** Exercise **
The answer is to be an exact copy of the lines below running from the line with "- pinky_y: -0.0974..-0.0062" down to the line with "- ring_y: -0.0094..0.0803", both ends included, and nothing more.

** Raw data **

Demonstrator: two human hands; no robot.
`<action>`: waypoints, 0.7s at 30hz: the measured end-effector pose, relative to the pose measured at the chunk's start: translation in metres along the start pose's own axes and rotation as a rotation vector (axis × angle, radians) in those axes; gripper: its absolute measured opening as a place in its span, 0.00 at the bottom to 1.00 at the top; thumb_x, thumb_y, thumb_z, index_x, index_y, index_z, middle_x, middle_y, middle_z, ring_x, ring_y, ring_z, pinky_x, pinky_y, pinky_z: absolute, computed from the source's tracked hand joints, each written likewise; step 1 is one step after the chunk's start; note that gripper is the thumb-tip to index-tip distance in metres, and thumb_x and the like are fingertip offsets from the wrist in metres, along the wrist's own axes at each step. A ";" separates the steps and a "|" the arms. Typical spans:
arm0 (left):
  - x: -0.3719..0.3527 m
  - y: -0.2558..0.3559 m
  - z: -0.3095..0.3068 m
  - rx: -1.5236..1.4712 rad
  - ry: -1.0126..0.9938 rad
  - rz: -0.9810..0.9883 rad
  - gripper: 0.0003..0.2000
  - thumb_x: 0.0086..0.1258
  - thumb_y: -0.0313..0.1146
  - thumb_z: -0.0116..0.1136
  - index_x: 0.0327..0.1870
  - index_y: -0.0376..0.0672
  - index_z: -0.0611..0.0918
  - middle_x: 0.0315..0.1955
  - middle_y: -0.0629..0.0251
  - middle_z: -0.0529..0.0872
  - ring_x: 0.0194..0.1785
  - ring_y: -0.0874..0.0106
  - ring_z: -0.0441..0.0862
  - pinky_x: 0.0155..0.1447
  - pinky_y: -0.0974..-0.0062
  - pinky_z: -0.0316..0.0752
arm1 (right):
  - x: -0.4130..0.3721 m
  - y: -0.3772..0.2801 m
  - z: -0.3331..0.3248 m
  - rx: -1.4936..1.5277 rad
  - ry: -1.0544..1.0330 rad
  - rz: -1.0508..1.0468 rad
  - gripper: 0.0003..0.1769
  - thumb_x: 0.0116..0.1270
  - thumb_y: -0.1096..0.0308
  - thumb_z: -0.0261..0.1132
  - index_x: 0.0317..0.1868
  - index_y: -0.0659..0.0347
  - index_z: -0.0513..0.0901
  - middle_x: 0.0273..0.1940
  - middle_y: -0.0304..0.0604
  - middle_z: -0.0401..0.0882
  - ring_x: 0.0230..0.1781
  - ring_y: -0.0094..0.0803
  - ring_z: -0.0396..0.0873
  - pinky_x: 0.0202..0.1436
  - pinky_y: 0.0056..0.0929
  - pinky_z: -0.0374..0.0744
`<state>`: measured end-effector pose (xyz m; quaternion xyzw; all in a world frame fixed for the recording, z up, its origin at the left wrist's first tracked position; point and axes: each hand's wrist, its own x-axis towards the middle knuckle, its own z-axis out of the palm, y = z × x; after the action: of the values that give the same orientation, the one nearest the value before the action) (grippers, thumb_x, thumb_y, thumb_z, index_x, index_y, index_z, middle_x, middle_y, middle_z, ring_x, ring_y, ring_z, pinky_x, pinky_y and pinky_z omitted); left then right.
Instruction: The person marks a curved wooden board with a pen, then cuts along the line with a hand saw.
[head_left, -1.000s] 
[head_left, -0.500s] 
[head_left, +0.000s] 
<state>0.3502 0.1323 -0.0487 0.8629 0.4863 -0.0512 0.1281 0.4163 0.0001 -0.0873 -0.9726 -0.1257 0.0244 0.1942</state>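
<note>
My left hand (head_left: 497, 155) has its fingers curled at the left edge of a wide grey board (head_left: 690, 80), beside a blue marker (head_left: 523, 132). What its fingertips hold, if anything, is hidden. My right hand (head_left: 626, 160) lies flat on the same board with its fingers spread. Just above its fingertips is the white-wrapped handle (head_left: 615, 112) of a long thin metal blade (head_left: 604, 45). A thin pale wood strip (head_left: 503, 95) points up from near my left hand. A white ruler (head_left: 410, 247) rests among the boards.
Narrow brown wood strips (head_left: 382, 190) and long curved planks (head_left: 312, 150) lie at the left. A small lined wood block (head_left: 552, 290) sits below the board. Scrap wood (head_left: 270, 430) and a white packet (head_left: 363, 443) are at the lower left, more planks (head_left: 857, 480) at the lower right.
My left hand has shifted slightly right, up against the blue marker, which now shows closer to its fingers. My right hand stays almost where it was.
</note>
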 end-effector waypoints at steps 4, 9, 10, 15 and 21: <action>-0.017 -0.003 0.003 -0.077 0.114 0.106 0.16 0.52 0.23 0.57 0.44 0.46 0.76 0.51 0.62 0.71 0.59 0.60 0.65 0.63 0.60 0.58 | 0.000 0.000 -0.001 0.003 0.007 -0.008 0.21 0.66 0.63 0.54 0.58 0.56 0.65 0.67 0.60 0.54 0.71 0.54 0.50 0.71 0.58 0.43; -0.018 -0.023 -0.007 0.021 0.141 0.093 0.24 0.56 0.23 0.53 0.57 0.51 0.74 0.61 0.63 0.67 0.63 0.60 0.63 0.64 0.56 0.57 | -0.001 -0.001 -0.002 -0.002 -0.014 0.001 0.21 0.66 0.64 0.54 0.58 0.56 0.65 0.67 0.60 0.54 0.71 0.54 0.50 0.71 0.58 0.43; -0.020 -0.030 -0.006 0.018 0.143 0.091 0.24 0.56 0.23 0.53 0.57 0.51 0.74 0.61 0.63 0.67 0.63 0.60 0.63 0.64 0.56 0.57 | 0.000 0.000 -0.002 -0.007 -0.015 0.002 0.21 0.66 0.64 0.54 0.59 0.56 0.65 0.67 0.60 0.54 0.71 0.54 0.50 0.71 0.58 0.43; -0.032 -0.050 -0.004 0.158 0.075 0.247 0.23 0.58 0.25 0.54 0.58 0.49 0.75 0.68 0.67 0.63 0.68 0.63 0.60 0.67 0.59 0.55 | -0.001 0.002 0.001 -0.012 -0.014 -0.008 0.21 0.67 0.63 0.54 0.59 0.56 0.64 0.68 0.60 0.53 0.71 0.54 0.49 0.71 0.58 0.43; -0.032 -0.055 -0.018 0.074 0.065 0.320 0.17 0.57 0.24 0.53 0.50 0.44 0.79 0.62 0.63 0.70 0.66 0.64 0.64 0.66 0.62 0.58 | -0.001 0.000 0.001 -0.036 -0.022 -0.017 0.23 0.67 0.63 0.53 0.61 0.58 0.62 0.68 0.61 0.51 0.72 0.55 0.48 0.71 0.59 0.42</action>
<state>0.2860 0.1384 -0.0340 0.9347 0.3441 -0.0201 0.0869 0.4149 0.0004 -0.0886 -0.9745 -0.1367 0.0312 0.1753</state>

** Solution to this task **
  - pinky_y: -0.0974..-0.0062
  - pinky_z: -0.0316..0.0752
arm1 (right):
  - x: -0.4130..0.3721 m
  - y: -0.3772..0.2801 m
  - z: -0.3331..0.3248 m
  - rx: -1.4936..1.5277 rad
  - ry: -1.0544..1.0330 rad
  - rz: -1.0508..1.0468 rad
  - gripper: 0.0003..0.1769
  - thumb_x: 0.0116..0.1270
  - thumb_y: -0.1096..0.0308
  - thumb_z: -0.0261..0.1132
  - index_x: 0.0317..0.1868
  - index_y: -0.0659..0.0347
  - index_z: -0.0513..0.0901
  - middle_x: 0.0273..0.1940
  - middle_y: -0.0304..0.0604
  - middle_z: -0.0401..0.0882
  - ring_x: 0.0230..0.1781
  - ring_y: -0.0094..0.0803

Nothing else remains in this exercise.